Problem description: Filter these records by the string "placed", copying each line that holds it.

Data items:

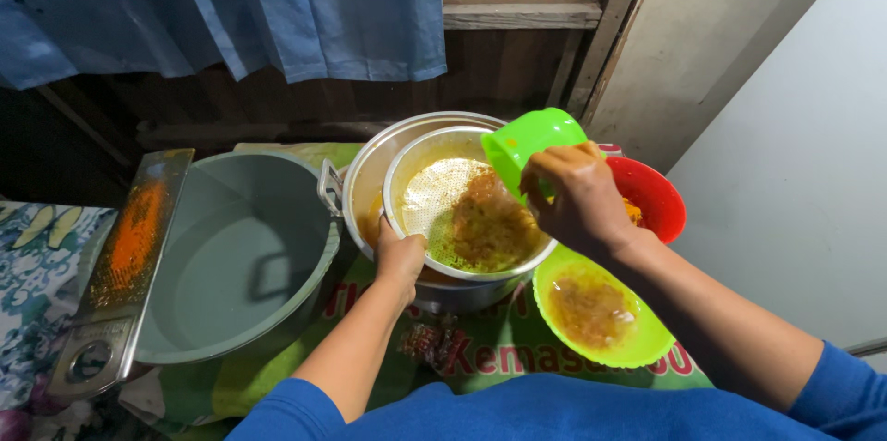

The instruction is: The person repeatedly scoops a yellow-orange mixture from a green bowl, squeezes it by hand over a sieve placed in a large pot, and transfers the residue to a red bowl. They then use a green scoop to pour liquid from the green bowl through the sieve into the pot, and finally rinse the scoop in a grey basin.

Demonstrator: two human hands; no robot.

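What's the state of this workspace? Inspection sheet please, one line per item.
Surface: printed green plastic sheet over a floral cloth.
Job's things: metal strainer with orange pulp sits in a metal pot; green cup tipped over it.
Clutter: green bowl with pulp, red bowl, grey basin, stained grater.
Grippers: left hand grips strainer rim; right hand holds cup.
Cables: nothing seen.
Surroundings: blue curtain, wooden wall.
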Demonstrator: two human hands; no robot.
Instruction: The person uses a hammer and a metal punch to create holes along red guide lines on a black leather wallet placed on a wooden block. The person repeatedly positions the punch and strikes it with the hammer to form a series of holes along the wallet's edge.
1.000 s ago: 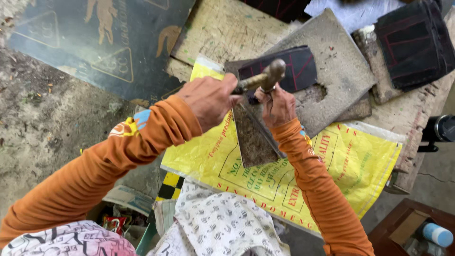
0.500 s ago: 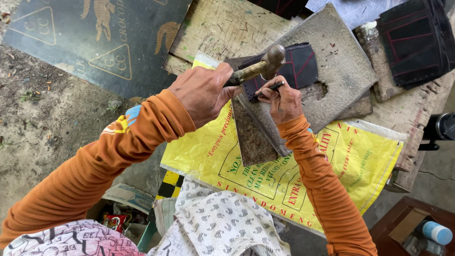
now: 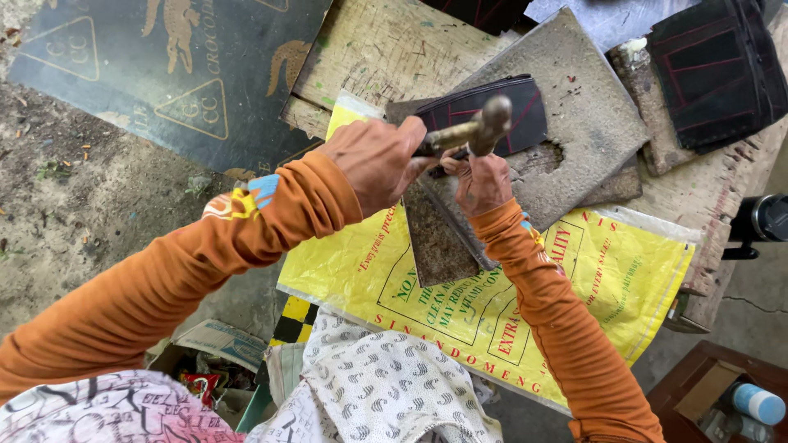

Expected output:
The instruction is: The person repeatedly scoops a yellow-orange mixture from a green bowl, squeezes it by hand over a sieve placed in a large pot, and transfers the residue to a red bowl. They then use a green scoop to pour liquid from the green bowl through the sieve into the pot, and finally rinse the scoop in a grey basin.
Instruction: The person uses a hammer and a metal punch to create holes along red guide lines on a black leather wallet placed on a wooden block. The person repeatedly positions the punch and strikes it with the hammer to form a series of holes along the wallet's edge.

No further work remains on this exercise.